Iran, which has a Baluch population along its Afghan borders, fears a new influx of Afghan refugees, and probable Baluch insurgency. It has concerns over the increased flow of opium also contributes to nearly 20 percent of the Taliban’s income.
This fear and uncertainty extend to many Central Asian nations, especially to Afghanistan’s immediate neighbors. They will be concerned about the instability and incursions from Afghanistan. For instance, under the last Taliban rule, there were serious incursions into southern Kyrgyzstan, support for the civil war in Tajikistan, and Tashkent, the capital of Uzbekistan, was rocked by six bomb explosions.

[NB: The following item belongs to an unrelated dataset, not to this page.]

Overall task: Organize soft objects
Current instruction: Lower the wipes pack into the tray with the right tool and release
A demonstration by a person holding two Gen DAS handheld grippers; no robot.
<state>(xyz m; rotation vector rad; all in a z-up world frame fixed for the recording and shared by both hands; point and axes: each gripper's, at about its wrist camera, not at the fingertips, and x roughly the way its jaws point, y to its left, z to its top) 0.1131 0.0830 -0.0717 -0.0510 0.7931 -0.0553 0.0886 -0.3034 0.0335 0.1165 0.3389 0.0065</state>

China though is the foremost nation that immediately showed positive gestures to establish economic ties with the current Taliban regime. During the previous Taliban era, China also witnessed a series of terrorist attacks in Xinjiang though their connection with Afghanistan was unclear. Xinjiang’s Uyghur activists have cross-border relations in Afghanistan. China is now trying to find a place to live with the new Taliban regime. Late last month, Chinese officials met with a Taliban delegation including Mullah Abdul Ghani Baradar, a Taliban co-founder and a may-be future Head of State.
Fears of all concerned nations apart, Taliban in Afghanistan are a reality now and, this time, they are there to stay and mean business. They seem to be committed to forge friendly relations with neighbors, would not let others use their land against other nations, and above all, allow a certain degree of human, especially women’s rights.